At this point, you should be able to log in. If you are having issues,  monitor “/var/log/secure” for errors. You can also change the order of modules in your PAM configuration if you would rather prompt users for their “Verification code” before their password.

Additional Security Steps

Here are a few additional steps you can take to further secure your server. Feel free to suggest more.

Disable Root Logins Via SSH

I also suggest disabling root logins via ssh. You can do so by editing /etc/ssh/sshd_config and change “Yes” no “No“. Don’t forget to restart or reload sshd.

# grep Root /etc/ssh/sshd_config
#PermitRootLogin yes

Install Fail2ban

“Fail2ban is an intrusion prevention software framework that protects computer servers from brute-force attacks”.

Install…

#yum -y install fail2ban

Create a local config file

# cat /etc/fail2ban/jail.local
[DEFAULT]
# Ban hosts for one hour:
bantime = 3600

# Override /etc/fail2ban/jail.d/00-firewalld.conf:
banaction = iptables-multiport

[sshd]
enabled = true

Start and enable.

#systemctl enable fail2ban
Created symlink from /etc/systemd/system/multi-user.target.wants/fail2ban.service to /usr/lib/systemd/system/fail2ban.service.
# systemctl start fail2ban
# systemctl status fail2ban

Configure Iptables to Block China

I like to be able to ssh into my server when I travel (I have forwarded ssh traffic from my router), but I only travel within North America. No need to allow possible connections from China. We can block them with our system firewall.

I prefer Iptables over Firewalld, so let’s disable Firewalld.

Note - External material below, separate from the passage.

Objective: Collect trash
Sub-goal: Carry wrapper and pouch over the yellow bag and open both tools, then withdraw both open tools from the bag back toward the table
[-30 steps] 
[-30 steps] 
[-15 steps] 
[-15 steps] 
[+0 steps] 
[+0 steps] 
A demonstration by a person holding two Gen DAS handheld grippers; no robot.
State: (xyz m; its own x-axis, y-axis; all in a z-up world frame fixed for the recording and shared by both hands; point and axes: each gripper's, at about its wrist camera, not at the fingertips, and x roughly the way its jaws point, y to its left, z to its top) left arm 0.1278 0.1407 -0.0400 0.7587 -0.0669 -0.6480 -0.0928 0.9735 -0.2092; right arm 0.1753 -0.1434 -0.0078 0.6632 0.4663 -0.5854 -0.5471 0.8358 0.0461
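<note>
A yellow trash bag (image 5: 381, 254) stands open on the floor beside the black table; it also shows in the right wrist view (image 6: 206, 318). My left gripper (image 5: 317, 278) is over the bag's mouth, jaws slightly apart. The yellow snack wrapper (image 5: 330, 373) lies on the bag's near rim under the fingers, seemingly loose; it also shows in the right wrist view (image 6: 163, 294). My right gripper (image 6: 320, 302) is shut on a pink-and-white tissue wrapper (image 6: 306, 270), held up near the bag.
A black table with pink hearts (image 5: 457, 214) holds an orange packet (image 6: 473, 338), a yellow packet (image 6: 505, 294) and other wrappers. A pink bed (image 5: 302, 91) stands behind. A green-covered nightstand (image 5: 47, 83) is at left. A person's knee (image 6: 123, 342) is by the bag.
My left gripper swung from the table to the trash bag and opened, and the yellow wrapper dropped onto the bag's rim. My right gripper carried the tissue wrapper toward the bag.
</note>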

# systemctl stop firewalld
# systemctl disable firewalld
Removed symlink /etc/systemd/system/dbus-org.fedoraproject.FirewallD1.service.
Removed symlink /etc/systemd/system/basic.target.wants/firewalld.service.

Now let’s install Iptables

# yum -y install iptables.x86_64 iptables-services.x86_64

Now we need to enable and start Iptables

# systemctl enable iptables
Created symlink from /etc/systemd/system/basic.target.wants/iptables.service to /usr/lib/systemd/system/iptables.service.
# systemctl start iptables

I grabbed my blacklist rules from here. I dumped the list out to a file and formatted the list so that I could insert it into my Iptables config.

Then restart Iptables.

# systemctl restart iptables

Feel free to block other countries as you see fit. This guy has a few more lists here.